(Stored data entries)
---+---

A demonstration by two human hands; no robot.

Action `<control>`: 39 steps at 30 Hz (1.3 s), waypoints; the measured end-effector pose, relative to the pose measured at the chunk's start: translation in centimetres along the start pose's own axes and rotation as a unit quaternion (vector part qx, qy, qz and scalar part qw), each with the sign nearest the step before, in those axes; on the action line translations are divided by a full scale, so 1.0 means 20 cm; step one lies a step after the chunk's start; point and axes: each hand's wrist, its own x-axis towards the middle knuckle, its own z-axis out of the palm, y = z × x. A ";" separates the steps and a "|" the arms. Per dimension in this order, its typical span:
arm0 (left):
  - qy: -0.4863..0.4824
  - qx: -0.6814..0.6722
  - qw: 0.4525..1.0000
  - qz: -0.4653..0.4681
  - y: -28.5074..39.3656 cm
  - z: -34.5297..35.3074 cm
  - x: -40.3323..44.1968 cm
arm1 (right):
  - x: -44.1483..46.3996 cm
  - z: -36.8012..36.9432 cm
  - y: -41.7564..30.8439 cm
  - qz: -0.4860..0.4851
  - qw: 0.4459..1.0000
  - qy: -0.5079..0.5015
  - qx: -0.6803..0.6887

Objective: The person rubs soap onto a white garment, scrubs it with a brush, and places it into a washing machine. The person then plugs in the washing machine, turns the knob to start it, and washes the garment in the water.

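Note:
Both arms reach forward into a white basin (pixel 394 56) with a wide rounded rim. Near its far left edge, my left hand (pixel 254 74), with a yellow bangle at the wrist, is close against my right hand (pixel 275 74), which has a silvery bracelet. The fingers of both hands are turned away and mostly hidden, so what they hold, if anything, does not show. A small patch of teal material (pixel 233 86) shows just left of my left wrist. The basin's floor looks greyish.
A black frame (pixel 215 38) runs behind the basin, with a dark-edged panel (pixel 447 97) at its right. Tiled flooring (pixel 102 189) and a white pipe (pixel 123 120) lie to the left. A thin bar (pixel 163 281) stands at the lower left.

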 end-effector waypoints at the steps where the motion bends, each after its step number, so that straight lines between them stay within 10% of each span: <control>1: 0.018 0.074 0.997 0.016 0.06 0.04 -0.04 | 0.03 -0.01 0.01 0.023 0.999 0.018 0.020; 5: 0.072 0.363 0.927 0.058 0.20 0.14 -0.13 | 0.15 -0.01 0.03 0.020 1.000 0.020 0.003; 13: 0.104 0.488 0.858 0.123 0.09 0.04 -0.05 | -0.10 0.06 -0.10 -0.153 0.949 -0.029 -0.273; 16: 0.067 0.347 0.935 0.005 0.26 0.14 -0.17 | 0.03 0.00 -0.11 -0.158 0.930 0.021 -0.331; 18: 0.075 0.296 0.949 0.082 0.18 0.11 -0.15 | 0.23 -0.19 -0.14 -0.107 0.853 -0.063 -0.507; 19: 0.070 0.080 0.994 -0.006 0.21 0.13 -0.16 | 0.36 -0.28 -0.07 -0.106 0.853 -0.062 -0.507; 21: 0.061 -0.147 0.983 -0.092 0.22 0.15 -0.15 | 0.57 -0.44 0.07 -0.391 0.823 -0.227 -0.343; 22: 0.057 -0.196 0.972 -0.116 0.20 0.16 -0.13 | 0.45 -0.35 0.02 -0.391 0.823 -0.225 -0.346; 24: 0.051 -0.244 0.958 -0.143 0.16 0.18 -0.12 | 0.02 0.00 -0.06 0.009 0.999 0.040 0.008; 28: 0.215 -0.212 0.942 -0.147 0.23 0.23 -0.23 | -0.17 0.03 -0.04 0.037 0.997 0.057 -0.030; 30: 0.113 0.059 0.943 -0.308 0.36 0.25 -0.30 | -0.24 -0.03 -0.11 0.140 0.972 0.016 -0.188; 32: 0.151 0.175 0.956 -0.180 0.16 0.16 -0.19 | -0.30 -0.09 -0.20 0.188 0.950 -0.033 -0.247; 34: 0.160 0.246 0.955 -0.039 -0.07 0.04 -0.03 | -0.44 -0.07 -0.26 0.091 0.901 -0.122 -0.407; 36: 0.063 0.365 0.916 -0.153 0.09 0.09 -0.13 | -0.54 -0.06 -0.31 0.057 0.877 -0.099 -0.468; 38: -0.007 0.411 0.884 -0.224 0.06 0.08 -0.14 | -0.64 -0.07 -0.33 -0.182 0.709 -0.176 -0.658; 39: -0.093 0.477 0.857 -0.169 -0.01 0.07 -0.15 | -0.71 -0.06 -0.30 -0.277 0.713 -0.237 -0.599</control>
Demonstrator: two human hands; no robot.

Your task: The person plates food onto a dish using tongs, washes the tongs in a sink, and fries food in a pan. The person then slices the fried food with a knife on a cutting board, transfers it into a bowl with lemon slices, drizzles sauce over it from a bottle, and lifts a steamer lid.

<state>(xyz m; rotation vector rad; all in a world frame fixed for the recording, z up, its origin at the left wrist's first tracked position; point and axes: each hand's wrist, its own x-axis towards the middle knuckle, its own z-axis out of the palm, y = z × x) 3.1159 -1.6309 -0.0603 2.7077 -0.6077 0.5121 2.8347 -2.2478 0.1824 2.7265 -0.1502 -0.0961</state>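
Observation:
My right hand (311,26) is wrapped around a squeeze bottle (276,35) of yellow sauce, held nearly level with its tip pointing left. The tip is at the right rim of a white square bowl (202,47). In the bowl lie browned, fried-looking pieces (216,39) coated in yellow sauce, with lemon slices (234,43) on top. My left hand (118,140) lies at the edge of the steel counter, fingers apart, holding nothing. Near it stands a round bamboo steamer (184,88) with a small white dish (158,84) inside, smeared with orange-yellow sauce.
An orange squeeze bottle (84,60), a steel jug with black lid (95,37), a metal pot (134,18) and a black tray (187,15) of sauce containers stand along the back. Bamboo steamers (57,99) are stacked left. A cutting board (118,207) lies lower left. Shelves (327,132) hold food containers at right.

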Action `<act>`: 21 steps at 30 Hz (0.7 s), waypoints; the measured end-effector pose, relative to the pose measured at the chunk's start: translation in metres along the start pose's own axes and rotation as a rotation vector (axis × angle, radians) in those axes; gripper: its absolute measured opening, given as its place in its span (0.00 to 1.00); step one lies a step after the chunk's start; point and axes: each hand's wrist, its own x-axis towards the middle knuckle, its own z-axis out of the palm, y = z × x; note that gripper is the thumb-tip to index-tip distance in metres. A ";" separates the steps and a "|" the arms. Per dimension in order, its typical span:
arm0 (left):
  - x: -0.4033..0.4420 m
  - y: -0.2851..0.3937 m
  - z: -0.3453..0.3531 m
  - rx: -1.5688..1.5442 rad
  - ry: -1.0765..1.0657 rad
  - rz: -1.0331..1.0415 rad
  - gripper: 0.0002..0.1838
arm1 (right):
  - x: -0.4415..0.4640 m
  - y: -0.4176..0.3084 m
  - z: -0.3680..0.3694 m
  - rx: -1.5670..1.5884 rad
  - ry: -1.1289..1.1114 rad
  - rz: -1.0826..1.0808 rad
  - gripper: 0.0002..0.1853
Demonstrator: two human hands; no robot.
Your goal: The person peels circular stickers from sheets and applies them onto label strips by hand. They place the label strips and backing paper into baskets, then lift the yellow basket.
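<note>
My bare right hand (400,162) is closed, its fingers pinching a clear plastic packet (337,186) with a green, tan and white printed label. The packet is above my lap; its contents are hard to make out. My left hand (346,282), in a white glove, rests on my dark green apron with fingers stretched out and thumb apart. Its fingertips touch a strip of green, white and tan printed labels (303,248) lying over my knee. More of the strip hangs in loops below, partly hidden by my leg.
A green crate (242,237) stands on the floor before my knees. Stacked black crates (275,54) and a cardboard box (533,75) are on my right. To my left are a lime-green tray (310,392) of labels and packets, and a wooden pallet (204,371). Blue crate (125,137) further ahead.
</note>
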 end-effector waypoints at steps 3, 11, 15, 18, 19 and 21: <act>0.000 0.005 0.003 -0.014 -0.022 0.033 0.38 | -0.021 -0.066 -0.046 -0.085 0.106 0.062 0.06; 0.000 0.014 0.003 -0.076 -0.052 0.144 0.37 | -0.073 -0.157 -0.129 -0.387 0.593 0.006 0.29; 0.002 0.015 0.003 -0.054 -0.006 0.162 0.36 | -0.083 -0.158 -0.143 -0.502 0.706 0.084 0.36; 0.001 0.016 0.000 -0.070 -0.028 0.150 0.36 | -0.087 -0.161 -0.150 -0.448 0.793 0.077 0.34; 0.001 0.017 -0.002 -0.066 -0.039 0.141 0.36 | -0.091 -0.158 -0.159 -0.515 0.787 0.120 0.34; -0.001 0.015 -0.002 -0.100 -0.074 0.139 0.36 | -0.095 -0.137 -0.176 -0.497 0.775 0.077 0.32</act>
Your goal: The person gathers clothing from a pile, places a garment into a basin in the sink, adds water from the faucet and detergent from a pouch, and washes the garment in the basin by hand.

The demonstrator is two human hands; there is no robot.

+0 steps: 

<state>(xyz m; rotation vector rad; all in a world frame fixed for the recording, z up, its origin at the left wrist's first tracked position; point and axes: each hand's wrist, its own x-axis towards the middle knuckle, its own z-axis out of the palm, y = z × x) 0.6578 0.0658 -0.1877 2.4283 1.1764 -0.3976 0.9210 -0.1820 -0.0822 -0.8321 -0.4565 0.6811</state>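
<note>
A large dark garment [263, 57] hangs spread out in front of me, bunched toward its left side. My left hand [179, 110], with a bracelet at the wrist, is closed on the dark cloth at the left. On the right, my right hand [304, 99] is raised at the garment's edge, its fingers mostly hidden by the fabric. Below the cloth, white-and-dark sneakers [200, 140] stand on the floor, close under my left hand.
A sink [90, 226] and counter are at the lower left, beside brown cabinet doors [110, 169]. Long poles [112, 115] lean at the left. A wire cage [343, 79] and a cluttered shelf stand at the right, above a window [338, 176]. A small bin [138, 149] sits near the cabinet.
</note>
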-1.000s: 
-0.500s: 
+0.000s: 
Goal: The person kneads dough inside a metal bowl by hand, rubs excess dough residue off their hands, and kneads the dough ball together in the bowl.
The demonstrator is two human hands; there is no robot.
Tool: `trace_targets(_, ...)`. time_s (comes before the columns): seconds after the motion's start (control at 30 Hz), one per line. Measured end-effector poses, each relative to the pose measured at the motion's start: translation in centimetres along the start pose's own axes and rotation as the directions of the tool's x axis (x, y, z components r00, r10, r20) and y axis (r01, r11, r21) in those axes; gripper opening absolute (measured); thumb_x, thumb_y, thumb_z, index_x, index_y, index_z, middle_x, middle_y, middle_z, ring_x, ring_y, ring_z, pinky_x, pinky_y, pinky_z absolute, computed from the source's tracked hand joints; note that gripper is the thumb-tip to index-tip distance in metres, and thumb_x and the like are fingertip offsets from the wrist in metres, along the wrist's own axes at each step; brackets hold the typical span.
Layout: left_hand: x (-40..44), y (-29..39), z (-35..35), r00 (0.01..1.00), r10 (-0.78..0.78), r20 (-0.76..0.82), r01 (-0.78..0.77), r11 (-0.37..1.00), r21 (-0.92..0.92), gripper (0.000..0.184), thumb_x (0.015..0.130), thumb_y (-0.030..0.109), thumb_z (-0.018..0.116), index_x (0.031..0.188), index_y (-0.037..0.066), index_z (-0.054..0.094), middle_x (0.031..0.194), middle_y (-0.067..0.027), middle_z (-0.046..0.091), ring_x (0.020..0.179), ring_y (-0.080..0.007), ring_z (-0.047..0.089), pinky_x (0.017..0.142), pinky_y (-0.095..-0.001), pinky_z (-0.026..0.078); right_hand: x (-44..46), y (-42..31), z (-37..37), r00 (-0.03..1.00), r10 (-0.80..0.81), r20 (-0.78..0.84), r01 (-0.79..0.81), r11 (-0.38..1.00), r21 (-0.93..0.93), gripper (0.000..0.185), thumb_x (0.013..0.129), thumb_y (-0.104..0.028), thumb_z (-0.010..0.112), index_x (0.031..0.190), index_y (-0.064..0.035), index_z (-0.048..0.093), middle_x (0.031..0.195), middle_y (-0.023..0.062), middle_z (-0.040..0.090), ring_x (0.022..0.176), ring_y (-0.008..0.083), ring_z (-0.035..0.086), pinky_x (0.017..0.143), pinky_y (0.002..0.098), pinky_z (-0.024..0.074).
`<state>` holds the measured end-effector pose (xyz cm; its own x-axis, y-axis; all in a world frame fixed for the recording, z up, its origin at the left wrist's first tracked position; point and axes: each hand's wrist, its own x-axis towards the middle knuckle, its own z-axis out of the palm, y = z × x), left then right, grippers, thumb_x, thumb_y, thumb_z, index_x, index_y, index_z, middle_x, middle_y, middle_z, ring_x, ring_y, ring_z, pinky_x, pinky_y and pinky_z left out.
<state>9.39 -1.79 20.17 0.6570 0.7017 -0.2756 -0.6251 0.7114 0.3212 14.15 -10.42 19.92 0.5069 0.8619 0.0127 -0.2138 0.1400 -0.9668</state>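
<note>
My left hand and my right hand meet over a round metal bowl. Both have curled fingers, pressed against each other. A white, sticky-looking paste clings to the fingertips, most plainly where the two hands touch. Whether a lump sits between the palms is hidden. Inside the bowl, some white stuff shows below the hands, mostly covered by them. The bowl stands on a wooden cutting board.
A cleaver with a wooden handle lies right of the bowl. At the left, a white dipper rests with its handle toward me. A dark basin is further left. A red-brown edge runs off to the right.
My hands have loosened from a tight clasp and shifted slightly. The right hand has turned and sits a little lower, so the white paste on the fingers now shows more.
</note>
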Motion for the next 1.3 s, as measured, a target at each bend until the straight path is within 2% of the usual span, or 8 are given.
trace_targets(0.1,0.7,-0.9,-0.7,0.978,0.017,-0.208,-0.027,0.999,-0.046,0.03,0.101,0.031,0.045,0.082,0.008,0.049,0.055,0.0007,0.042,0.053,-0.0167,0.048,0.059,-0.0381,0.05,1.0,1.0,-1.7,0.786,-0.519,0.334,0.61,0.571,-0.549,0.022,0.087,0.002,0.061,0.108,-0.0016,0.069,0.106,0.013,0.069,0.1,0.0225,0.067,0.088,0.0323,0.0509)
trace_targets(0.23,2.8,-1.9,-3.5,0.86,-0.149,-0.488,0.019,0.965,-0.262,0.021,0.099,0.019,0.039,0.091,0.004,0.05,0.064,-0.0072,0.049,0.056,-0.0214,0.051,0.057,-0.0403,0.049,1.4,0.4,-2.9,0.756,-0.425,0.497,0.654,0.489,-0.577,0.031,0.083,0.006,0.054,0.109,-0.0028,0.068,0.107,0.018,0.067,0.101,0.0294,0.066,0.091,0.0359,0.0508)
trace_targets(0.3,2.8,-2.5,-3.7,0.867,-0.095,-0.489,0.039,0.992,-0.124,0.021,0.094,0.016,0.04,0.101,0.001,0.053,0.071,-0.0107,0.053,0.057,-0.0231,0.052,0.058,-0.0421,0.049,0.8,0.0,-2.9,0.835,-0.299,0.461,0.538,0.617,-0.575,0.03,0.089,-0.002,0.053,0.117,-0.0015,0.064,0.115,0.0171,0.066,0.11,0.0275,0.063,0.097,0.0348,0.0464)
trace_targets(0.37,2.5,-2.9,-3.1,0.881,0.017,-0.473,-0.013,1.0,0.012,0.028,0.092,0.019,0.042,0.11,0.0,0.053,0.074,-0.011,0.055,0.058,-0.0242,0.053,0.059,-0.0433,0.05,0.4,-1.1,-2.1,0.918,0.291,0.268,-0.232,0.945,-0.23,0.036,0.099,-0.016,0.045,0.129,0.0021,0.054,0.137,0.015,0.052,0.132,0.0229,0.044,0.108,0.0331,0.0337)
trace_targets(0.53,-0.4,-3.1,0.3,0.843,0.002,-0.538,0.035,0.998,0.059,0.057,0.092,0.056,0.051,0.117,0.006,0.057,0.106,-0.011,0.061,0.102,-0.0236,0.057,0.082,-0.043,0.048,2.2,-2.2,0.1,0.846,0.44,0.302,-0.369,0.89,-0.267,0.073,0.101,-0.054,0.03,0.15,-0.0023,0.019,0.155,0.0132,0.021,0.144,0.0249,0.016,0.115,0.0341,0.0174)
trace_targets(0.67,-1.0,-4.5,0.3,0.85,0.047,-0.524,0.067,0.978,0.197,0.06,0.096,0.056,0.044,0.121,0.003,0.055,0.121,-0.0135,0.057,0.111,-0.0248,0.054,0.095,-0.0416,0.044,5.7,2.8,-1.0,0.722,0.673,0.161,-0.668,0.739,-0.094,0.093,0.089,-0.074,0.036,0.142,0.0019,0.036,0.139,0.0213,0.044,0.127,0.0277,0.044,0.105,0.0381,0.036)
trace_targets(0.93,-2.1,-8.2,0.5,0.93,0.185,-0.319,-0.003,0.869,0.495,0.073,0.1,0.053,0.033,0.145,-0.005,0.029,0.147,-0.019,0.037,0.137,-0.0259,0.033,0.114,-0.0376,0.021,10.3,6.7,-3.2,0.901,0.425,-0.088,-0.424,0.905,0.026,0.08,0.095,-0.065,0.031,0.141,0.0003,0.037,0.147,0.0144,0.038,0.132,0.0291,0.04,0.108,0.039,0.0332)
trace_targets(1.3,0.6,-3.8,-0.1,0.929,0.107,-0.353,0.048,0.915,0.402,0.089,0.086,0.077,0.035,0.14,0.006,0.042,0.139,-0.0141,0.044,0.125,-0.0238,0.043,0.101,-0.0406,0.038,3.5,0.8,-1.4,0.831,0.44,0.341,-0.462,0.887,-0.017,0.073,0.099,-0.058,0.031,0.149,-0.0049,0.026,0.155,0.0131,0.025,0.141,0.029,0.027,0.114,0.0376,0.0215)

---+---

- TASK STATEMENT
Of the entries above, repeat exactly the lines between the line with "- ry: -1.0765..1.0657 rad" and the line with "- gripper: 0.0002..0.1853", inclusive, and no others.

- TASK RESULT
  - ry: -1.0765..1.0657 rad
  - rz: -1.0331..1.0415 rad
  - gripper: 0.0002..0.1838
arm1 (right):
  - x: -0.4415..0.4640 m
  - y: -0.4176..0.3084 m
  - z: -0.3680..0.3694 m
  - rx: -1.5670..1.5884 rad
  - ry: -1.1289..1.1114 rad
  - rz: -1.0826..1.0808 rad
  - gripper: 0.0002..0.1853

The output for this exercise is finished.